[Collected data]
┌──

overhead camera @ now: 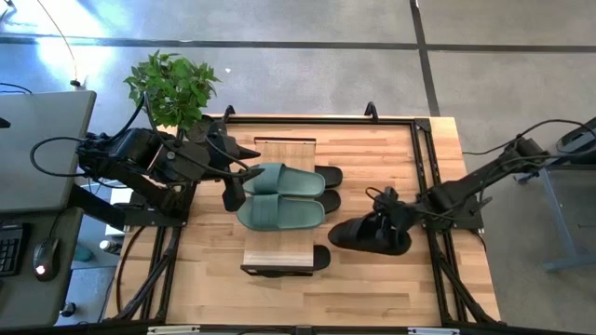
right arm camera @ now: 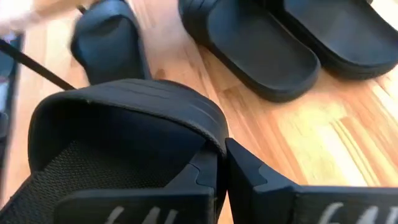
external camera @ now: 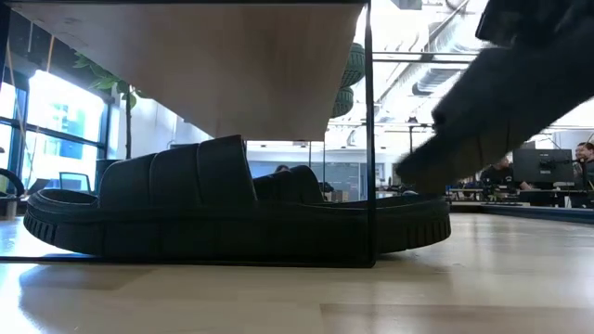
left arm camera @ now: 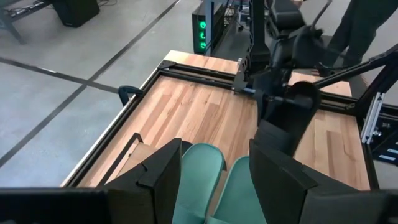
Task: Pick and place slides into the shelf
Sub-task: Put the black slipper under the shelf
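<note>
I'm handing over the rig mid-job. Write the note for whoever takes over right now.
Left tool: open at the green pair, which lies on top of the shelf.
Right tool: shut on a black slide, right of the shelf on the table.
Done: green pair on top; three black slides poke out from under the shelf.
Left: place the held black slide under the shelf.

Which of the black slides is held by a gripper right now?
The black slide right of the shelf, clamped by the right gripper; the others lie untouched under the shelf.
</note>
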Controlling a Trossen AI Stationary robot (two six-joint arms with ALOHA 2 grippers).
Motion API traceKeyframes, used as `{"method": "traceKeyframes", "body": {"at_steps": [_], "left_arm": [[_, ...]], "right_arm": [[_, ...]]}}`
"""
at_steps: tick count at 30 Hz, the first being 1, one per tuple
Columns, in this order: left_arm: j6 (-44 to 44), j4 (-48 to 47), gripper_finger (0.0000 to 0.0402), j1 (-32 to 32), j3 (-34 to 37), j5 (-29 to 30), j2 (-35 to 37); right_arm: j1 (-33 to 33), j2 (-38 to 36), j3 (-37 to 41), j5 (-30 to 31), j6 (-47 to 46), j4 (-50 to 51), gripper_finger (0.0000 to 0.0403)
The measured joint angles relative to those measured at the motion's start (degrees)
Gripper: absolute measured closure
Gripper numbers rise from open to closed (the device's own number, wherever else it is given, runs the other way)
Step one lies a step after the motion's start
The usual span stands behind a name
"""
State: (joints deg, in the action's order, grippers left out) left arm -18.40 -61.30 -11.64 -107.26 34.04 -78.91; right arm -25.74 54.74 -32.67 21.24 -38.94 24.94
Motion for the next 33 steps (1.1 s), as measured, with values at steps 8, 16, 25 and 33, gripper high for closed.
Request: {"method": "traceKeyframes", "body": {"at_steps": [8,16,25,33], "left_arm": [[-0.63,-0.02,0.0229,0.0,0.0,0.0,-0.02],[-1.61,-0.04,0.0229,0.0,0.0,0.0,-0.04],[-1.54,-0.13,0.0229,-0.02,0.0,0.0,-0.2],[-1.47,-0.2,0.0229,0.0,0.02,0.0,-0.2]], "right_arm": [[5.48,0.02,6.65,-1.39,8.3,-7.82,0.0403],[11.6,0.13,9.34,-8.58,14.88,-15.29,0.0403],[16.93,4.69,9.32,-16.98,20.08,-19.13,0.0403],[19.39,11.76,9.27,-19.02,22.43,-27.91,0.0403]]}}
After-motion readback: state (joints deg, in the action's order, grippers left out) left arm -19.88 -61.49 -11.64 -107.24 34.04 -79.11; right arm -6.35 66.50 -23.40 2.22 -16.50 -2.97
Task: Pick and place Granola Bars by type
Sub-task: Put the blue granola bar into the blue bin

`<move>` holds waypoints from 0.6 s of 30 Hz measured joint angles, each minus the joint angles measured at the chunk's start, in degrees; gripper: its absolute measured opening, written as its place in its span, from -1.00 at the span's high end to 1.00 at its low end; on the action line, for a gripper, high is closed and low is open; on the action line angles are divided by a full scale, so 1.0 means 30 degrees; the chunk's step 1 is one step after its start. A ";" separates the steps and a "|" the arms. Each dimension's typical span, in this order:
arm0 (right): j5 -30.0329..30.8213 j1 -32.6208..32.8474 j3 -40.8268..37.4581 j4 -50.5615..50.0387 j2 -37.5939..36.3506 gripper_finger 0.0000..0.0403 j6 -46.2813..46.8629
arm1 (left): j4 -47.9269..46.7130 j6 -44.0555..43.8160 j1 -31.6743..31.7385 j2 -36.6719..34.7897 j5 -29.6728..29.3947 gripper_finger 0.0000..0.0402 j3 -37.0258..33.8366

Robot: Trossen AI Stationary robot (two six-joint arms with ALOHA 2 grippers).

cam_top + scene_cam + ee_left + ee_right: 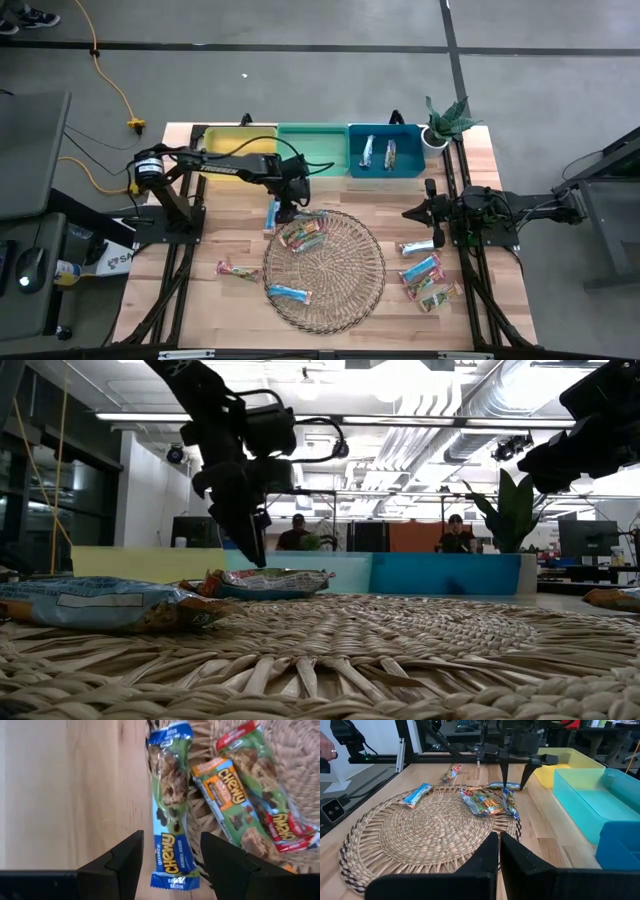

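**Left gripper over a blue Quaker Chewy bar at the mat's edge**

Left gripper (170,865) hangs w/ fingers parted, straddling a blue-wrapped bar (170,815) but not touching it; nothing grasped. Wrapper reads "QUAKER CHEWY" in yellow. Bar lies half on the wicker tray (345,290), half on the wood table (200,300), on the tray's rim nearest the bins. Just beside it on the tray: two red/green bars (265,795), also marked "CHEWY".

Right gripper (499,845) clenched shut, empty, parked at the table's right side, well apart from the tray.

Other bars: one light-blue (288,293) on the tray's near-left part, one multicoloured (237,269) on the table left of the tray, a cluster (425,275) on the table right of the tray. Two silvery bars (378,153) lie in the blue bin (410,165). Green bin (312,140) & yellow bin (235,140) sit beside it. No other writing readable.
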 joint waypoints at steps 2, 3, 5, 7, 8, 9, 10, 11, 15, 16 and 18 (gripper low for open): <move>-0.0007 0.0003 -0.0003 -0.0008 0.0000 1.00 0.0003 | 0.0235 0.0000 -0.0117 0.0224 0.0112 0.03 0.0049; 0.0000 0.0007 0.0000 -0.0015 0.0000 1.00 0.0000 | 0.0375 0.0000 -0.0195 0.0439 -0.0022 0.03 0.0058; 0.0000 0.0003 0.0000 -0.0013 -0.0003 1.00 0.0002 | 0.0105 0.0029 -0.0214 0.0593 -0.0255 0.03 -0.0037; -0.0007 0.0003 -0.0003 -0.0015 -0.0007 1.00 0.0000 | 0.0808 -0.0078 -0.0359 0.0863 -0.0191 0.03 0.0068; -0.0002 0.0000 0.0000 -0.0004 0.0004 1.00 0.0002 | 0.0778 -0.0138 -0.0342 0.0967 -0.0170 0.03 0.0065; 0.0001 0.0003 0.0000 0.0023 0.0028 1.00 0.0005 | 0.0531 -0.0135 -0.0335 0.1040 -0.0179 0.03 0.0011; -0.0007 0.0000 0.0000 0.0007 0.0036 1.00 0.0004 | 0.0565 -0.0097 -0.0335 0.1136 -0.0175 0.03 -0.0001; -0.0005 0.0001 0.0000 -0.0056 0.0016 1.00 0.0002 | 0.0750 -0.0080 -0.0335 0.1282 -0.0179 0.03 0.0007; 0.0000 0.0000 0.0008 -0.0015 0.0125 1.00 0.0007 | 0.0751 -0.0138 -0.0328 0.1678 -0.0171 0.03 0.0021; 0.0000 0.0003 0.0007 0.0005 0.0131 1.00 0.0000 | 0.0669 -0.0142 -0.0328 0.1745 -0.0171 0.03 0.0018; -0.0001 0.0000 0.0007 -0.0052 0.0131 1.00 0.0007 | 0.0812 -0.0149 -0.0328 0.1945 -0.0055 0.03 0.0020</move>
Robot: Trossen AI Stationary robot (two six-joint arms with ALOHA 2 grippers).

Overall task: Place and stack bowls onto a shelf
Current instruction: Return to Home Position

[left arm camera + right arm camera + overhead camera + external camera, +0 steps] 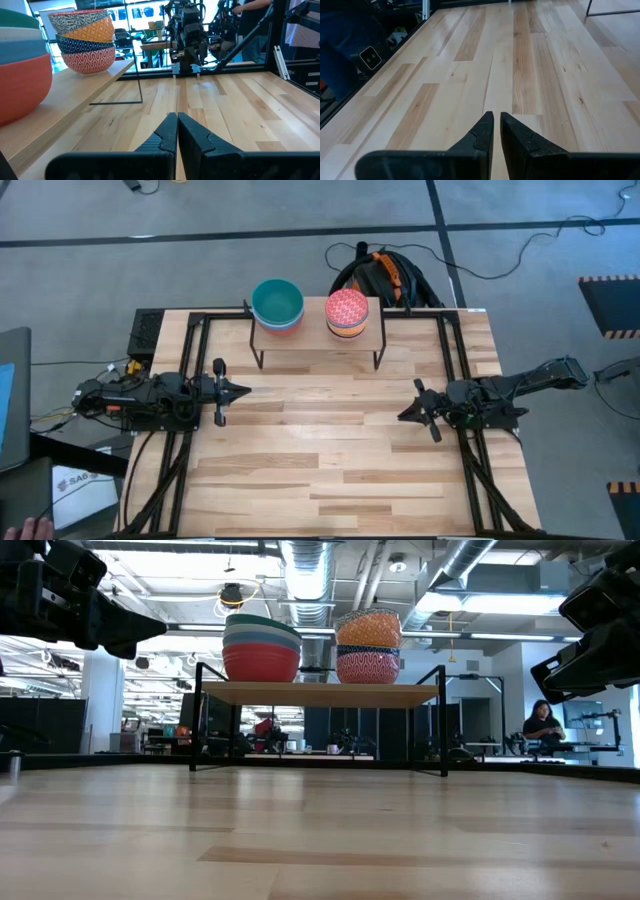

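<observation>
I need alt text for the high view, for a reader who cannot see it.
Two stacks of bowls, the green-topped stack and the red-patterned stack, stand side by side on a shelf on a wooden table. The left gripper and right gripper are shut and empty at either side.

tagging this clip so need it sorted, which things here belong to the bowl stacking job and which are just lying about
Job: shelf; plain bowl stack and patterned bowl stack on it; left gripper and right gripper, both shut, empty, apart from the shelf.

Lying about: orange-black bundle on the floor behind the table; person in the room beyond.
</observation>
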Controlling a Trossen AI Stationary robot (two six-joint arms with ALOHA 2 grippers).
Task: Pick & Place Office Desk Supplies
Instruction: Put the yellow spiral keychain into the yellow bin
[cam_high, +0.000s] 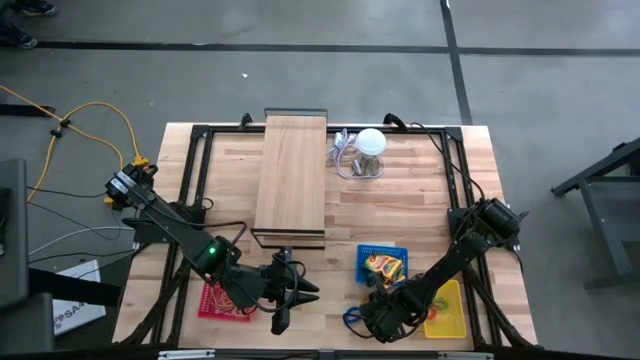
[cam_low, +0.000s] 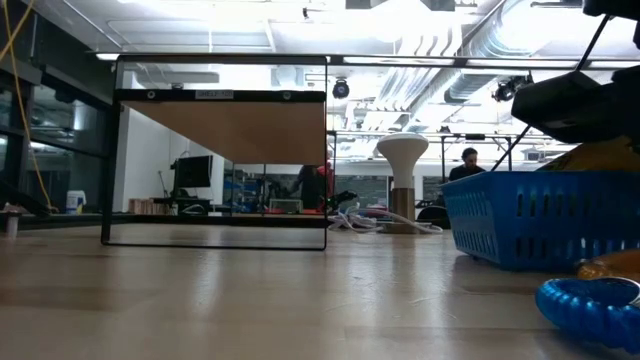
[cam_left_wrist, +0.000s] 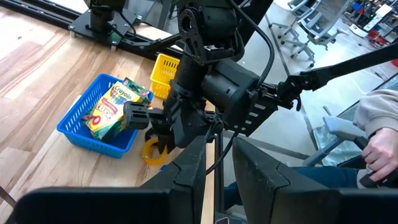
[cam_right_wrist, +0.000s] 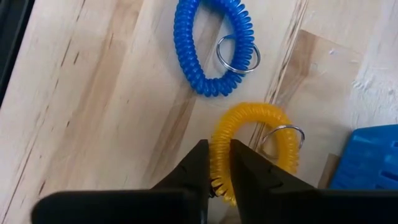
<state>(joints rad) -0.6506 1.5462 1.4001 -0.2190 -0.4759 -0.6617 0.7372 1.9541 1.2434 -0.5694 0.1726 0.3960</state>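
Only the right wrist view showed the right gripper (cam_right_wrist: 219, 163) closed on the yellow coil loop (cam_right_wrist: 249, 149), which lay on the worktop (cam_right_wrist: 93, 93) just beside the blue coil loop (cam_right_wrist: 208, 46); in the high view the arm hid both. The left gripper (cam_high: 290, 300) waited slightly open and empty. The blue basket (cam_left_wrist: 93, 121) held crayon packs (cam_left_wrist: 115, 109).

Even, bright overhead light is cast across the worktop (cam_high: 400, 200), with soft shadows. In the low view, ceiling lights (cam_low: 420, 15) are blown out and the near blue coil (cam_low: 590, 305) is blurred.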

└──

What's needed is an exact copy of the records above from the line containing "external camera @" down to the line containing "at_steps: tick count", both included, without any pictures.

• [Exercise answer]
external camera @ now: 
left arm camera @ now: 
Task: Pick and place slides into the shelf
Sub-task: Put the black slipper under the shelf
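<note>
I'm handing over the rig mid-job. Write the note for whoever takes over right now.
Left tool: open at the green pair, which lies on top of the shelf.
Right tool: shut on a black slide, right of the shelf on the table.
Done: green pair on top; three black slides poke out from under the shelf.
Left: place the held black slide under the shelf.

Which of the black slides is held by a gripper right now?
The black slide right of the shelf, clamped by the right gripper; the others lie untouched under the shelf.
</note>
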Controlling a Trossen AI Stationary robot (two six-joint arms with ALOHA 2 grippers).
Motion API traceKeyframes, used as `{"method": "traceKeyframes", "body": {"at_steps": [_], "left_arm": [[_, ...]], "right_arm": [[_, ...]]}}`
"""
at_steps: tick count at 30 Hz, the first being 1, one per tuple

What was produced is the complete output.